───── SUPPLIED INFORMATION ─────

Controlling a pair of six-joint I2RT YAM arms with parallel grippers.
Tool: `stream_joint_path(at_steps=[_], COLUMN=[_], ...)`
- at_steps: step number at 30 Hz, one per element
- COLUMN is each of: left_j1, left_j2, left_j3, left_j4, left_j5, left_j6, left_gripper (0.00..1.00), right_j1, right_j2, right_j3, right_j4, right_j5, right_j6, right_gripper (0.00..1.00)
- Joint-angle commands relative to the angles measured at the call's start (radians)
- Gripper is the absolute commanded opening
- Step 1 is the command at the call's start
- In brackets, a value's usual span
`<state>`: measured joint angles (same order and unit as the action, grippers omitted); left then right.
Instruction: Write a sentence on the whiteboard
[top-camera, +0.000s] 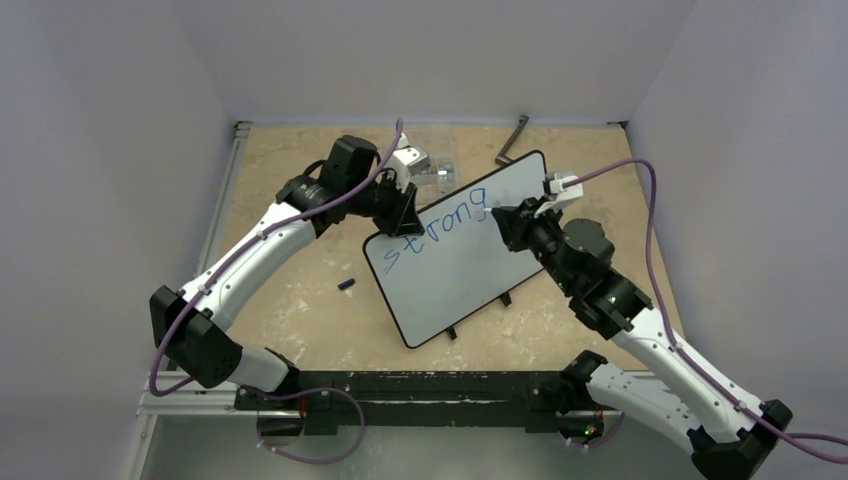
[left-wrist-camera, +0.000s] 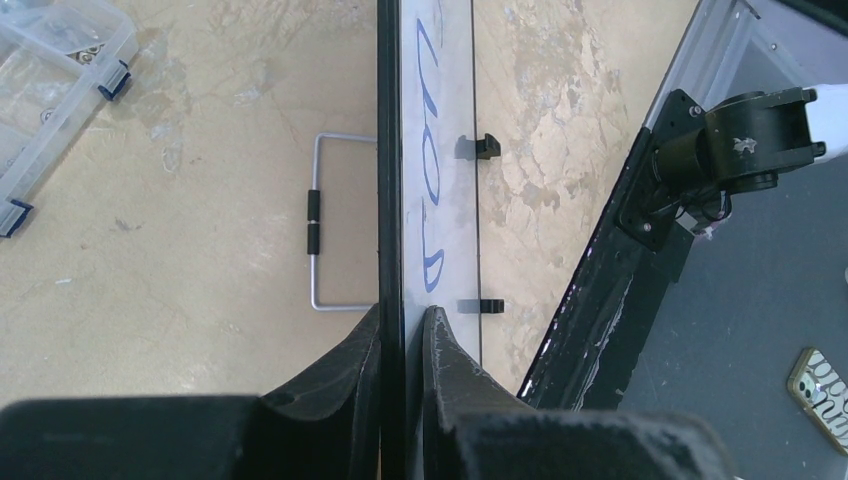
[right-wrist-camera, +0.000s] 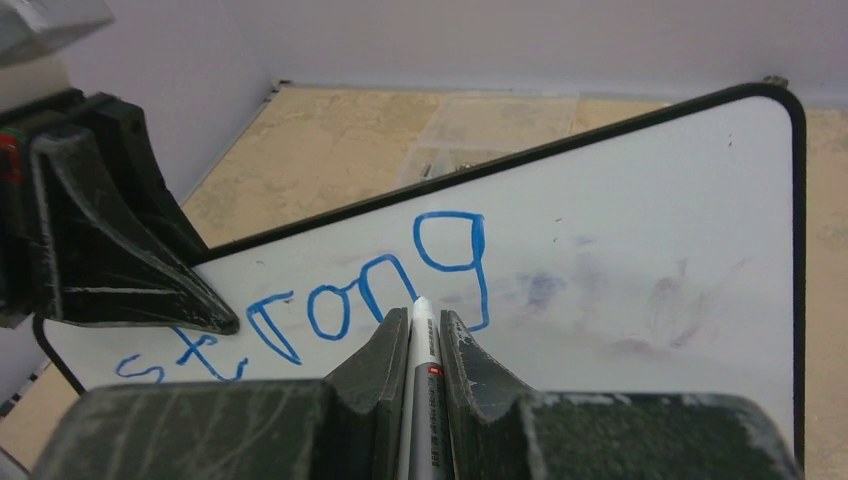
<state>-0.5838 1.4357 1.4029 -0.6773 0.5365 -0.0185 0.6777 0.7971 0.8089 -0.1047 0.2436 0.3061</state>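
Note:
The whiteboard (top-camera: 470, 270) stands tilted on the table, black-framed, with its two clips on the near long edge. My left gripper (top-camera: 405, 212) is shut on its upper left edge; in the left wrist view the black frame (left-wrist-camera: 390, 150) runs between the jaws of the left gripper (left-wrist-camera: 403, 322). The sentence (top-camera: 440, 228) reads "strong" in blue (right-wrist-camera: 380, 290). My right gripper (right-wrist-camera: 425, 318) is shut on a white and grey marker (right-wrist-camera: 424, 345). The marker's tip points at the board beside the tail of the "g"; whether it touches I cannot tell.
A small blue cap (top-camera: 346, 285) lies on the table left of the board. Behind the board are a clear plastic box (top-camera: 435, 165) and a black angled tool (top-camera: 512, 140). A wire loop (left-wrist-camera: 318, 220) lies behind the board. Faint purple smudges (right-wrist-camera: 650, 300) mark its right half.

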Motion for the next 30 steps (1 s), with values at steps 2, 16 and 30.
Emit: stream_joint_path(at_steps=[2,16,30], left_j1=[-0.004,-0.004,-0.004], left_j2=[-0.009,-0.008,-0.012], left_j3=[-0.007,-0.007,-0.007], left_j4=[-0.020,-0.020,-0.020], left_j5=[-0.130,-0.132,-0.126], left_j6=[0.138,0.137,0.135], left_gripper=[0.00,0.00,0.00], right_j1=[0.000,-0.001,-0.013], right_j2=[-0.033,0.039,0.126], right_j3=[0.051,0.017,0.058], right_j4=[0.007,0.045,0.117], right_j5=[0.013,0.346,0.383], right_j6=[-0.020,-0.059,-0.095], right_gripper=[0.00,0.00,0.00])
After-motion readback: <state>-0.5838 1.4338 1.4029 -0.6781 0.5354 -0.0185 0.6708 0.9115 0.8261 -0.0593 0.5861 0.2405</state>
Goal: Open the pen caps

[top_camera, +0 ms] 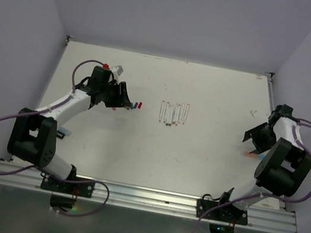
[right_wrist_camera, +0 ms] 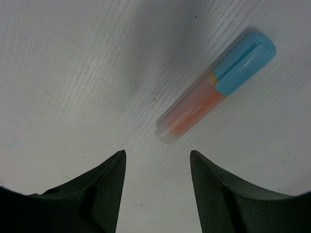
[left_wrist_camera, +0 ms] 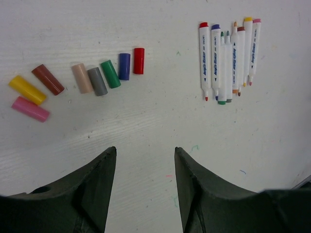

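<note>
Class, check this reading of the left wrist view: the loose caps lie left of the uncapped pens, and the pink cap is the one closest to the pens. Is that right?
Not quite. The cap closest to the pens is the red cap, not the pink cap, which lies at the far left end. The rest stands. The left wrist view shows it.

White table (top_camera: 208,162), pale lilac walls (top_camera: 162,9)

Cannot tell colours among the pens (top_camera: 174,114) from the top view: too small. Left of the pens, can see only two pen caps (top_camera: 139,105) there; lose the rest behind the left gripper (top_camera: 126,102). Far right of the pens, cannot read the blurred print on the highlighter (right_wrist_camera: 214,90).
</note>
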Controlling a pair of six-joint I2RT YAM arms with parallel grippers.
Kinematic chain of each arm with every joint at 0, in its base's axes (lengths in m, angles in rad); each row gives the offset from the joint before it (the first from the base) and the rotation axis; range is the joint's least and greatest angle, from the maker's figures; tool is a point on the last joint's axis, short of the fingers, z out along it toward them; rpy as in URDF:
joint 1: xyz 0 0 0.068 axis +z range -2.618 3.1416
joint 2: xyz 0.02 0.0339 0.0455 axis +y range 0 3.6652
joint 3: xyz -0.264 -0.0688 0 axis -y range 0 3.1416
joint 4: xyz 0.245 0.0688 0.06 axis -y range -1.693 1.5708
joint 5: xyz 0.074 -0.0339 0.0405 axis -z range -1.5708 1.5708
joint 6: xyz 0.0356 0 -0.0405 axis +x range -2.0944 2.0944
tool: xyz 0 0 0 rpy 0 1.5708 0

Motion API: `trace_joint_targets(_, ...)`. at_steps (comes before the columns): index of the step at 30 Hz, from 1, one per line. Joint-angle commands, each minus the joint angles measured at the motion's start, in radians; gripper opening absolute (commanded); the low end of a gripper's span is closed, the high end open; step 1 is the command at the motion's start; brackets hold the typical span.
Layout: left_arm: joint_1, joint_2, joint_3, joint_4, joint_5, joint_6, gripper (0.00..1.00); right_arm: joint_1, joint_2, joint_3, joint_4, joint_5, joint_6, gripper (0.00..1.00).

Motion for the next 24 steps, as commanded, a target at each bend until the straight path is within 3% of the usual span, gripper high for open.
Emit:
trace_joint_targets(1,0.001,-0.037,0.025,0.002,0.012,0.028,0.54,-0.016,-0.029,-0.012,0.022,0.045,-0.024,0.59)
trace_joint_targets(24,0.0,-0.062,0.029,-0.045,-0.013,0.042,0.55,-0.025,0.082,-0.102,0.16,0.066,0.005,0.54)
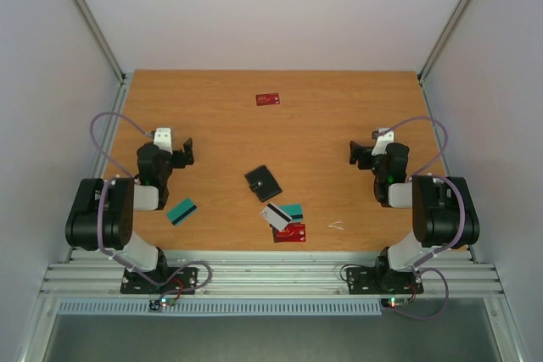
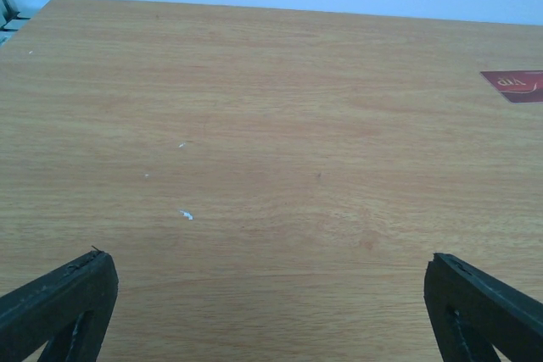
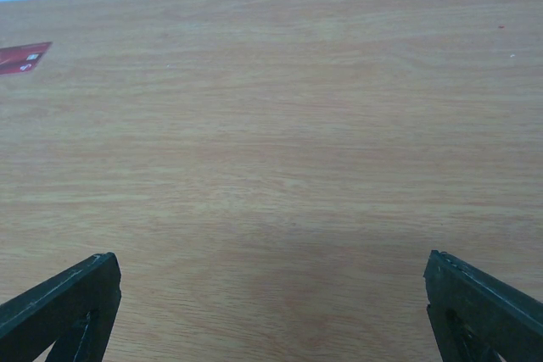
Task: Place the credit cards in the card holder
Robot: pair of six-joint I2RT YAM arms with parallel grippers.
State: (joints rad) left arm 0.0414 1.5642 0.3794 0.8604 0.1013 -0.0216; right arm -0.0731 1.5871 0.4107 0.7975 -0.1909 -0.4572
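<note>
- The left tool (image 1: pixel 183 153) and the right tool (image 1: pixel 360 154) hang wide open, empty, over the brown wooden bench (image 1: pixel 221 116).
- The small black folding card holder (image 1: pixel 262 183) lies shut mid-bench; it likely needs opening first.
- The thin teal plastic card (image 1: pixel 181 211), the little card pile (image 1: pixel 287 221) and the far red card (image 1: pixel 268 99) lie flat, so pinching an edge seems best.

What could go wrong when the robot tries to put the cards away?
1. Three cards lie overlapped near the front, so several may get dragged along at once.
2. The card holder looks shut; it could slide across the table instead of opening.
3. The lone red card lies flat and far from both arms, so it is likely hard to pinch.
</note>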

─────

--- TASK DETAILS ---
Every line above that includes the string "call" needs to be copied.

--- REPLY ---
- Joint-angle commands relative to the angles measured at the call's start (radians)
- Step 1 is the command at the call's start

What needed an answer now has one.